Researchers pored through more than four years of data points surrounding more than 5,000 total knee and hip arthroplasties performed at one institution, including how often MRSA decolonization took place, infection rates for patients who were not colonized, patients who underwent successful decolonization, and patients for whom decolonization was not successful. Using this information, the known costs of mupirocin, and infection-rate data for decolonization performed with povidone-iodine, the researchers developed a cost-comparison model.

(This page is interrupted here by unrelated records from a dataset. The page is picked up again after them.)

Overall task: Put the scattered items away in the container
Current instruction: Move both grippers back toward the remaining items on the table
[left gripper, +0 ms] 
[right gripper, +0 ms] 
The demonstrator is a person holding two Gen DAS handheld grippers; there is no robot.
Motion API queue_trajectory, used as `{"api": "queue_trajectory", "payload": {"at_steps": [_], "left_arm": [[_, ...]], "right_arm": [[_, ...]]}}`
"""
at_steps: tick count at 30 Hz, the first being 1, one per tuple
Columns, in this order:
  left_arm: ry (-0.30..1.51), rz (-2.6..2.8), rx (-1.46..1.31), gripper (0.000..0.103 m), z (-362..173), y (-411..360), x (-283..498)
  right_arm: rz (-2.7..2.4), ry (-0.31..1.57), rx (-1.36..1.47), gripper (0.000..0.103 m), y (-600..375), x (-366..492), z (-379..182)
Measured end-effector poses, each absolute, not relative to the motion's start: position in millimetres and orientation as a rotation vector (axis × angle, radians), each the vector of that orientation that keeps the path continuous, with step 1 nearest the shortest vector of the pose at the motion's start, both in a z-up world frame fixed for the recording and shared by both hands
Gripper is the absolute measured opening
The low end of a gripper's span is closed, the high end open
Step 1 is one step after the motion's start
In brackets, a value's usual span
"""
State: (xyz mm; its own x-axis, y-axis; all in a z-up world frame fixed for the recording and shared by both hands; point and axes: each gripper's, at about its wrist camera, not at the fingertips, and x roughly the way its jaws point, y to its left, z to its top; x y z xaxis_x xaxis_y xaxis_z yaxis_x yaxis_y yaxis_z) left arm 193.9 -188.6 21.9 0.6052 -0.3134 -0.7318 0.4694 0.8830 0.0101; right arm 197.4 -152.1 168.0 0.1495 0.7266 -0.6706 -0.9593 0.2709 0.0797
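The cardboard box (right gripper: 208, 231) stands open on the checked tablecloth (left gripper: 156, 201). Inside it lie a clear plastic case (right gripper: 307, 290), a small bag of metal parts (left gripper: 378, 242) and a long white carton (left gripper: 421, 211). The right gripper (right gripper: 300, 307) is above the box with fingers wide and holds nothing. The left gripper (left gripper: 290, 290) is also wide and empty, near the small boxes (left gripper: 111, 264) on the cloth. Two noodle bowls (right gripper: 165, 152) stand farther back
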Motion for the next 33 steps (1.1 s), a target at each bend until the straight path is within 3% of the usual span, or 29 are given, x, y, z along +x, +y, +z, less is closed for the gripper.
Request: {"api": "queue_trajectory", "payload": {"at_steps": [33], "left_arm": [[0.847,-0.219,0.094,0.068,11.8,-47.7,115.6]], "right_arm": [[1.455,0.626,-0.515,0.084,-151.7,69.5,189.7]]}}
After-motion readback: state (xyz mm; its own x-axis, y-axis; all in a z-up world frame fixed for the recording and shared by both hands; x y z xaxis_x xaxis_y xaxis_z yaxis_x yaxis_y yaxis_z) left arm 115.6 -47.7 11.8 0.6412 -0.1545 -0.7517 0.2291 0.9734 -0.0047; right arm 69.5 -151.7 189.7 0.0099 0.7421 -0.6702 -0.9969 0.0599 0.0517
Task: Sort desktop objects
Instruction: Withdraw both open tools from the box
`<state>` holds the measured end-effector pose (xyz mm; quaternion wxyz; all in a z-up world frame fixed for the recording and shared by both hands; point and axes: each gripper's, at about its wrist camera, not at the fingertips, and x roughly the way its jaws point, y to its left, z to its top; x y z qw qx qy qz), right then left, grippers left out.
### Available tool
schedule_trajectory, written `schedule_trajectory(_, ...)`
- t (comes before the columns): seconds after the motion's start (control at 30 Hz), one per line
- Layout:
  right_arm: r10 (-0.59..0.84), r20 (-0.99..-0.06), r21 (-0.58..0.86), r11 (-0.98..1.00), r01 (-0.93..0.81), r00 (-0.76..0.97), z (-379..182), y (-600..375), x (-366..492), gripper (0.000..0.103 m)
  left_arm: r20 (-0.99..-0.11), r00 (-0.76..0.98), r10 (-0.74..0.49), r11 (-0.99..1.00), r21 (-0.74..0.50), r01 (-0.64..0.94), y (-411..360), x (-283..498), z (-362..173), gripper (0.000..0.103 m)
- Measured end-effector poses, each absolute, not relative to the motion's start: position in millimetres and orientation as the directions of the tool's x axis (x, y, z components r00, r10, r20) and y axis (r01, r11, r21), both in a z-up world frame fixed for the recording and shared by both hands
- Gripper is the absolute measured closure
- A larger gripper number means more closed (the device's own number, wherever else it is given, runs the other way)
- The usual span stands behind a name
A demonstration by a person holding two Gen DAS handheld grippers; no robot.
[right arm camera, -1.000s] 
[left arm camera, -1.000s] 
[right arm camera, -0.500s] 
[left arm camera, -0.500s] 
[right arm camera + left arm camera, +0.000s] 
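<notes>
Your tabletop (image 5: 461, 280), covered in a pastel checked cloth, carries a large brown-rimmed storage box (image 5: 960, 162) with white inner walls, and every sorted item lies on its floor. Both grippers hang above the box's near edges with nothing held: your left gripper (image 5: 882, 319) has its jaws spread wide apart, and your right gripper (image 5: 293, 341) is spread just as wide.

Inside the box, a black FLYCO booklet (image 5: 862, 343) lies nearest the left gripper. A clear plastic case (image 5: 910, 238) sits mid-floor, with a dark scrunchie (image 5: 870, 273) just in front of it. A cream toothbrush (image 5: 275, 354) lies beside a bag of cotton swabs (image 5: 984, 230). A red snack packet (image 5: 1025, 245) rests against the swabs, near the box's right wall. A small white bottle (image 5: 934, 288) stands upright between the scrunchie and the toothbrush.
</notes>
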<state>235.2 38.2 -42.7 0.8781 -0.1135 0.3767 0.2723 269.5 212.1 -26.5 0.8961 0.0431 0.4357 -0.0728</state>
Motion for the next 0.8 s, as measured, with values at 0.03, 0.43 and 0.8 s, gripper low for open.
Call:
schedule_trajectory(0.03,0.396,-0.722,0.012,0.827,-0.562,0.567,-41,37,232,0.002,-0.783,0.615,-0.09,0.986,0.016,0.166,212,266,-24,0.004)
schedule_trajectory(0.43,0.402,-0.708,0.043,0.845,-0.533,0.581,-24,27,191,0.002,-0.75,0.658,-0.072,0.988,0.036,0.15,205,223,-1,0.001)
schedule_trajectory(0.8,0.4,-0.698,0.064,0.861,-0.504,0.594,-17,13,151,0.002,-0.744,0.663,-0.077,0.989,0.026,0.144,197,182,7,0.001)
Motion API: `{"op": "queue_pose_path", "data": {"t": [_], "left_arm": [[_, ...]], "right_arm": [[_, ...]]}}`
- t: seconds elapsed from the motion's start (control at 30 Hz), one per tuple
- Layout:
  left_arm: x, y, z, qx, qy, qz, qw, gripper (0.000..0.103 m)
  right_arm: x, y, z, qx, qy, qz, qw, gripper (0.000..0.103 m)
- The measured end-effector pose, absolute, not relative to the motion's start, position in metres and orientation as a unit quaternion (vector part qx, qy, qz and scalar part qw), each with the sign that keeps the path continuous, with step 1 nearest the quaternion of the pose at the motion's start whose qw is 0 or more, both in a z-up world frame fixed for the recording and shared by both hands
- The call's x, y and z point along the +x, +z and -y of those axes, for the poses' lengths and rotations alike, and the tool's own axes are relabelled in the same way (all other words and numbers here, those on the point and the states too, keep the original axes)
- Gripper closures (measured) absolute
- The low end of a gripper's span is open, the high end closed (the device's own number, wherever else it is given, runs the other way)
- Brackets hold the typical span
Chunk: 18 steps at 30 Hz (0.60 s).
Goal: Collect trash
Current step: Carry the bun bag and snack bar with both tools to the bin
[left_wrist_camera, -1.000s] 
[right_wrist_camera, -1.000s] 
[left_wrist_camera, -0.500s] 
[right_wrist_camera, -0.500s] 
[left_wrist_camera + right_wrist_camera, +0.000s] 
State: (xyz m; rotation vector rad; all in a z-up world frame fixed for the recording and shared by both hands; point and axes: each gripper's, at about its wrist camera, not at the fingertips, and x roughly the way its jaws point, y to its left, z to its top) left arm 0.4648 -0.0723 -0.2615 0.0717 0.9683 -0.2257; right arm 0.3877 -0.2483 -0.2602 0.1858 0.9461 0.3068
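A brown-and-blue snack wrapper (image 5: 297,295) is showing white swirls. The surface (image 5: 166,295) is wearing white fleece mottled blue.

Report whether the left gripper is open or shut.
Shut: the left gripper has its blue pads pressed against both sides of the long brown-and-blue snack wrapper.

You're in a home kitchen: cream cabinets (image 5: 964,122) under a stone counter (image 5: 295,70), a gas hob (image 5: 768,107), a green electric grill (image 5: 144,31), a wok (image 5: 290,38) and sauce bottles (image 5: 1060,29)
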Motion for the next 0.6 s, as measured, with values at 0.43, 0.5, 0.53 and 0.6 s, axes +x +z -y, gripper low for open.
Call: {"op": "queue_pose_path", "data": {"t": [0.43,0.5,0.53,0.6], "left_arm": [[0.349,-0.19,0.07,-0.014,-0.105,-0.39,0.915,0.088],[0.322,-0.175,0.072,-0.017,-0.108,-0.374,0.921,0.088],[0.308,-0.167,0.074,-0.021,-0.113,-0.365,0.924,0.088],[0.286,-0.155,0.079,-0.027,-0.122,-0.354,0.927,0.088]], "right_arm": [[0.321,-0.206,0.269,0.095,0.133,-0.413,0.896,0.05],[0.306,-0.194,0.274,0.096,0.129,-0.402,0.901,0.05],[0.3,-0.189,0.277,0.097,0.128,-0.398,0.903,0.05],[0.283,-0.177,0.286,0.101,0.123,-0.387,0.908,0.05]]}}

Only 3.5% of patients tested positive for intranasal MRSA, and the SSI rate was well under one percent. All patients who suffered SSIs had initially tested negative for intranasal MRSA, so they were not part of the intranasal decolonization protocol. The model ultimately predicted that the use of povidone-iodine in place of mupirocin would achieve a potential savings of $74.72 per joint arthroplasty patient.
Three Factors Favor Povidone-Iodine Versus Mupirocin
It's less expensive, easier to administer and MRSA resistance is not an issue.
Povidone-iodine has emerged as an alternative to preoperative mupirocin-based intranasal decolonization regimens, especially for mupirocin-resistant methicillin-resistant Staphylococcus aureus (MRSA), according to a review in the journal Current Infectious Disease Reports.
The report says povidone-iodine appears to be well tolerated by patients. It also found that, in a randomized controlled trial, 5% nasal povidone-iodine solution was more effective for S. aureus decolonization during a four-hour interval than an off-the-shelf 10% povidone-iodine solution.
The researchers say 5% povidone-iodine appears to be effective in suppressing S. aureus growth in the immediate preoperative period, with the caveat that the effect isn't long-lasting, as 21% of patients tested in an orthopedic surgery study displayed positive S. aureus cultures four hours after administration and 59% did so 24 hours later.
The review highlights three big positives of povidone-iodine versus mupirocin: its lower price tag, the ability for either the patient or a nurse to administer it upon admission to the facility (unlike the more arduous multi-day, self-administered mupirocin pre-op protocol) and MRSA's growing resistance to mupirocin. "The studies to date, performed primarily in orthopedic surgery, suggest that effectiveness in SSI [surgical site infection] prevention is not significantly different between mupirocin and intranasal povidone-iodine," says the review.
The review, available in full here, suggests povidone-iodine should be used in conjunction with pre-op bathing with a chlorhexidine solution for best results.